Anybody who links vineyards with extravagant weekend getaways and splendid wine tasting is not where I am from. Madera isn’t ‘blessed’ with elegant hotels, four star dining options, and yuppie tourists. Madera, the so-called exact center of California, is a farming town. It is not a bucolic tourist trap, but rather a place full of hard working people. You own a farm, work on a farm, work for a farm, or do business for a farm.

Growing up, the miles and miles of grapevines were not romantic. They were excruciatingly normal. You tended to forget they were there. Half the year there was nothing but dirt and pruned branches. The other half there was nothing but rows of sun-baked plants waiting to be harvested.

I am from California’s Central Valley. Beside being the ‘food basket’ of the world, it is a place full of civil rights history. I grew up miles away from the footsteps of Cesar Chavez, Dolores Huerta, Philip Vera Cruz, and Larry Itliong. These individuals, along with so many other seemingly ordinary citizens, blazed a trail of activism and civil right’s leadership for exploited workers of color.

I never learned any of this in school.

I never learned of the grape boycott. I never learned about the United Farm Workers of America. I never learned about the hunger strikes. I never learned about the marches lead by the individuals above.

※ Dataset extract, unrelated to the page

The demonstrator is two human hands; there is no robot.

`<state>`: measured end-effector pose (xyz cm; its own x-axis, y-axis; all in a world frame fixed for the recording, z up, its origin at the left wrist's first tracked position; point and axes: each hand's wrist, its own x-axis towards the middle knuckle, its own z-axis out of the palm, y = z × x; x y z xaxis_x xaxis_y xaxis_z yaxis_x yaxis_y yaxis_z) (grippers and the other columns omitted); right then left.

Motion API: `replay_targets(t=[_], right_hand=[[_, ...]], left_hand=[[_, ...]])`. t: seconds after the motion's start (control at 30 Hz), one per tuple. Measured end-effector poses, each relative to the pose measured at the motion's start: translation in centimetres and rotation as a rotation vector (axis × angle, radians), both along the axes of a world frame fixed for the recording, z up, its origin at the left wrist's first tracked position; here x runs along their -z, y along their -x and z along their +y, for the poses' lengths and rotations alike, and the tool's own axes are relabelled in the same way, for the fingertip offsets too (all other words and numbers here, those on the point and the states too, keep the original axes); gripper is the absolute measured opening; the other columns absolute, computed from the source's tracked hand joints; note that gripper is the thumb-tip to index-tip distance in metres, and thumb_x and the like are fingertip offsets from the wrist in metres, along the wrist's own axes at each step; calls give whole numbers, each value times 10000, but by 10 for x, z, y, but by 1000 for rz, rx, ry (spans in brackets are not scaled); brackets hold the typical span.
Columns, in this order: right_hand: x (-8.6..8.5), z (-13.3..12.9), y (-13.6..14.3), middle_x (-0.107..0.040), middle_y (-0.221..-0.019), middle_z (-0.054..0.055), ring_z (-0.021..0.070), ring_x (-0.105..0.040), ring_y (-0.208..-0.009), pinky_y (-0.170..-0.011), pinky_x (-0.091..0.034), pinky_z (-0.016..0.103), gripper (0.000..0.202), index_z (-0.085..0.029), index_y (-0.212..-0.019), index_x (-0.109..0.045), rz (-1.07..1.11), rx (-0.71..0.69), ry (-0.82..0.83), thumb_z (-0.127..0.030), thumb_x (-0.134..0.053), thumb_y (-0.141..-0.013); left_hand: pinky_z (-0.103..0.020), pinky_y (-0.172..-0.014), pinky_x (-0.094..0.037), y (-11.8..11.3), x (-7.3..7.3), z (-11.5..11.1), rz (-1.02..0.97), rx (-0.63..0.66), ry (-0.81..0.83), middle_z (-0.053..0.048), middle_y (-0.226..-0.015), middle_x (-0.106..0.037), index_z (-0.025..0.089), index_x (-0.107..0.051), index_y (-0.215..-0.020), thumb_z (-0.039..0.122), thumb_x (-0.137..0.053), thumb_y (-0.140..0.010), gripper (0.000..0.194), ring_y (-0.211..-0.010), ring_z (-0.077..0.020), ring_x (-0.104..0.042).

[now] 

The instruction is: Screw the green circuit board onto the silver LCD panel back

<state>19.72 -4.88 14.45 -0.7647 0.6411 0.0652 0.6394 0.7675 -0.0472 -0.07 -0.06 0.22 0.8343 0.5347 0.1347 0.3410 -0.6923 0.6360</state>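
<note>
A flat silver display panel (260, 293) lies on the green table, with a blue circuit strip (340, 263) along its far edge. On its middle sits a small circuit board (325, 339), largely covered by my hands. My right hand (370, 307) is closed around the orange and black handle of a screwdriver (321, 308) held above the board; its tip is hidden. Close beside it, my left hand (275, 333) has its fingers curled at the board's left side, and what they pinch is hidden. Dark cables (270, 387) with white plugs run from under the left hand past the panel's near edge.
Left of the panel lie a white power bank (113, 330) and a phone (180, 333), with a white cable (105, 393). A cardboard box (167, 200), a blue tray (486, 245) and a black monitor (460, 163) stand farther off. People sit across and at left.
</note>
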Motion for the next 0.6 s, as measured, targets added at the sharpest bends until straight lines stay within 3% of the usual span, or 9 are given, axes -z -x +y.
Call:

Image Source: User, Davispigeon0, Pixabay.com

As a young individual of Mexican descent, with a family history of farm labor (including myself), I was clueless to the rich multicultural history around me. I couldn’t recite the history of my own locale, my own people, my own culture, but I could certainly tell you who ‘sailed the ocean blue’. I could spit back the inventions of Benjamin Franklin. I could tell you all about the California gold rush and our ‘beautiful’ mission system.

This is shame.

I never learned the words ‘Viva La Huelga’. Nobody bothered to teach me about the Mexican ‘Repatriation’ of the 1930s. I was never introduced to a single book by a Latina author in all my reading classes. We once or twice sang ‘De Colores’ in Spanish class, but nobody mentioned the rich contexts of the song.

Why does this matter?

It matters because schools are political institutions. Curriculums reinforce structures of power and oppression. Leaving out key moments of history are not passive oversights. Exclusions are intentional. Students understand this. They internalize their alienation. If we strive for students to be empowered participants of this world, they must be able to step back and interrogate it. It is no easy chore to understand one’s self vis-à-vis the world around us. A veiled curriculum makes it nearly impossible.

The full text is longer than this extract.